AIM OF THE EXERCISE: All that should come back is the lines of the data below from the one containing "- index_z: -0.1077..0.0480" to the one containing "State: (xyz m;", inclusive, exactly as they stand.

RECORDED INFORMATION:
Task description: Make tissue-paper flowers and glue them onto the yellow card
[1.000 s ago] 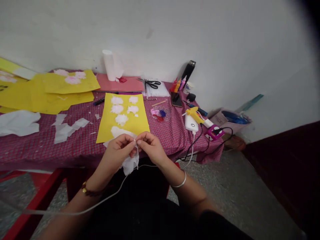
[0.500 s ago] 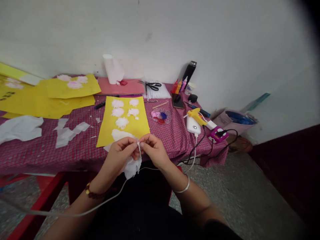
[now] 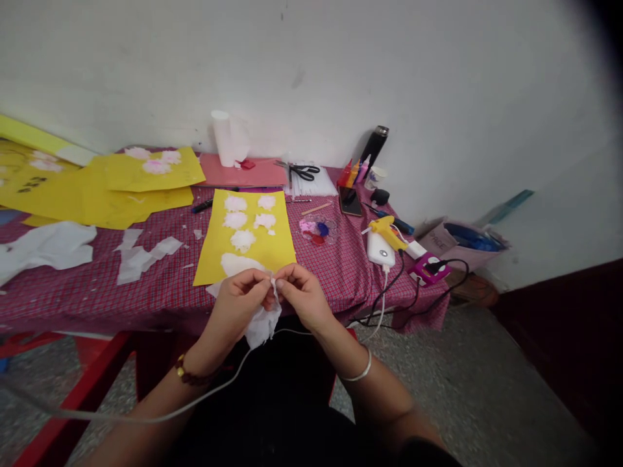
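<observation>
A piece of white tissue paper [image 3: 263,326] hangs from my fingers over the table's front edge. My left hand [image 3: 242,299] pinches it between thumb and forefinger. Right beside, my right hand [image 3: 306,297] pinches the same tissue at its top, both sets of fingertips almost meeting. Just beyond my hands lies a yellow sheet [image 3: 209,259] bearing several fluffy white-pink tissue blobs [image 3: 243,240]. More white tissue [image 3: 238,263] rests on the sheet's near end, partly hidden behind my left hand.
Torn tissue pieces [image 3: 139,263] and stacked yellow sheets [image 3: 97,194] lie left. At the back are a tissue roll [image 3: 223,139] and scissors [image 3: 305,172]. A paint palette [image 3: 318,229], glue gun [image 3: 387,231], white power bank [image 3: 380,250] and purple power strip [image 3: 428,269] are right. A cable [image 3: 195,407] crosses my lap.
The view has shifted slightly, so the table's contents appear a little further right. Both hands keep their pinch on the tissue, with hardly any change in pose.
</observation>
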The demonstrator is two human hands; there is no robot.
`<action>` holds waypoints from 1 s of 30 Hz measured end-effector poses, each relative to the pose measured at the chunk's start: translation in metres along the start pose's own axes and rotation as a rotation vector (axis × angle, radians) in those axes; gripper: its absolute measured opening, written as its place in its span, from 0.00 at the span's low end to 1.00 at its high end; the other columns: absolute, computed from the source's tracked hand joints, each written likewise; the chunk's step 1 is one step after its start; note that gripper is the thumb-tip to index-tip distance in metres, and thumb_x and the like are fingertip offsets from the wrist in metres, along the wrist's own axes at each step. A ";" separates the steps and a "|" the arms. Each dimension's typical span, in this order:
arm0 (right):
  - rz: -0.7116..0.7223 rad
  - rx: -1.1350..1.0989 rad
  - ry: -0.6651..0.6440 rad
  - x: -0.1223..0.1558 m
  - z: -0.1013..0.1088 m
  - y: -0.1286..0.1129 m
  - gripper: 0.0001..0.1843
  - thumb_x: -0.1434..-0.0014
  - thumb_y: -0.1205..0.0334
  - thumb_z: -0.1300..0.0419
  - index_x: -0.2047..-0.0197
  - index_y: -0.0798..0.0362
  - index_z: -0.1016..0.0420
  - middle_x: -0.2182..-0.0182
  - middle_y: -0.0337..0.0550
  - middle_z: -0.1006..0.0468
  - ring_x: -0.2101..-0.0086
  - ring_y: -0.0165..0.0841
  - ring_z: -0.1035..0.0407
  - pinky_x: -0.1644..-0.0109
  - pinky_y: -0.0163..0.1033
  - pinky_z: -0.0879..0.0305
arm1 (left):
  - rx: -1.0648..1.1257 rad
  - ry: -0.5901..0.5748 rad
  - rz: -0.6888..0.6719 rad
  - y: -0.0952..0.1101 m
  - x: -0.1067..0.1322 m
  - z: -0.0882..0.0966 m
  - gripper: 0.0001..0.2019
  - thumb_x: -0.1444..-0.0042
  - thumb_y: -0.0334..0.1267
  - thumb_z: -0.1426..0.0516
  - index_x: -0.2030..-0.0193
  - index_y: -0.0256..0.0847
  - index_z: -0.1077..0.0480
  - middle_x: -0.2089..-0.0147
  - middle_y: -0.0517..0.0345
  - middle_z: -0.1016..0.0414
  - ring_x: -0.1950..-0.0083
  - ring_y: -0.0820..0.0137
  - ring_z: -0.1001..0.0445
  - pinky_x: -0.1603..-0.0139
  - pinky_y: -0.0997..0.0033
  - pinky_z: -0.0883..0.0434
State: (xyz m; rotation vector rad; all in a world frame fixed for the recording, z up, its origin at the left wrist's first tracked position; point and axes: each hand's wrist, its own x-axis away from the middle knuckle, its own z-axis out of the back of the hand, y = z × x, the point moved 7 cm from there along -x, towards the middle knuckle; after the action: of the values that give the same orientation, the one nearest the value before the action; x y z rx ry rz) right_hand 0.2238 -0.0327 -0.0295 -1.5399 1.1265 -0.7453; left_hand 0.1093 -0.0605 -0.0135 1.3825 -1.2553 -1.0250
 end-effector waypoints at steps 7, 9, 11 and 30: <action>0.028 0.048 0.014 0.001 0.000 -0.004 0.09 0.48 0.56 0.36 0.68 0.51 0.30 0.77 0.33 0.29 0.77 0.25 0.36 0.71 0.33 0.37 | 0.006 0.036 0.010 0.003 0.002 0.000 0.06 0.55 0.37 0.37 0.78 0.38 0.27 0.81 0.62 0.29 0.80 0.75 0.30 0.77 0.76 0.31; 0.034 0.051 0.006 0.001 -0.001 -0.005 0.08 0.48 0.56 0.36 0.68 0.51 0.29 0.77 0.33 0.29 0.77 0.26 0.36 0.71 0.33 0.37 | 0.014 0.040 -0.006 0.002 0.001 0.001 0.05 0.56 0.35 0.38 0.78 0.38 0.28 0.82 0.63 0.29 0.81 0.75 0.31 0.77 0.76 0.31; 0.042 0.048 0.000 0.001 -0.002 -0.005 0.08 0.48 0.57 0.37 0.68 0.51 0.29 0.77 0.34 0.28 0.77 0.26 0.36 0.71 0.33 0.38 | 0.021 0.040 -0.019 0.000 0.000 0.002 0.05 0.56 0.35 0.39 0.78 0.38 0.28 0.82 0.63 0.29 0.81 0.75 0.31 0.77 0.76 0.31; 0.070 0.201 0.085 0.003 0.003 -0.016 0.11 0.47 0.55 0.39 0.72 0.52 0.32 0.80 0.34 0.32 0.78 0.26 0.40 0.74 0.33 0.44 | -0.133 0.042 -0.146 0.000 0.004 0.000 0.06 0.49 0.36 0.40 0.74 0.38 0.27 0.78 0.62 0.26 0.77 0.73 0.28 0.73 0.74 0.28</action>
State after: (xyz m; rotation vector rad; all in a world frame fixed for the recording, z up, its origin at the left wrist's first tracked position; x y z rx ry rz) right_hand 0.2324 -0.0338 -0.0157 -1.3053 1.1260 -0.8560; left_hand 0.1098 -0.0648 -0.0138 1.4007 -1.0483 -1.1519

EXERCISE SOLUTION:
  - index_z: -0.1077..0.0480
  - middle_x: -0.2089..-0.0147
  - middle_y: -0.0517..0.0345
  - middle_z: -0.1016..0.0414
  - ring_x: -0.1950..-0.0083
  - ring_y: -0.0820..0.0137
  - ring_z: -0.1001..0.0445
  - pinky_x: -0.1603..-0.0139
  - pinky_y: -0.0997..0.0033
  - pinky_z: -0.0883..0.0434
State: (xyz m; rotation vector rad; all in a world frame fixed for the recording, z up, its origin at the left wrist's first tracked position; point and axes: each hand's wrist, its own x-axis away from the middle knuckle, its own z-axis out of the back of the hand, y = z × x, the point moved 7 cm from there along -x, towards the middle knuckle; after the action: of the values that give the same orientation, the one nearest the value before the action; x y z rx ry rz) right_hand 0.2238 -0.0327 -0.0295 -1.5399 1.1265 -0.7453; left_hand 0.1093 -0.0605 -0.0135 1.3825 -1.2553 -1.0250

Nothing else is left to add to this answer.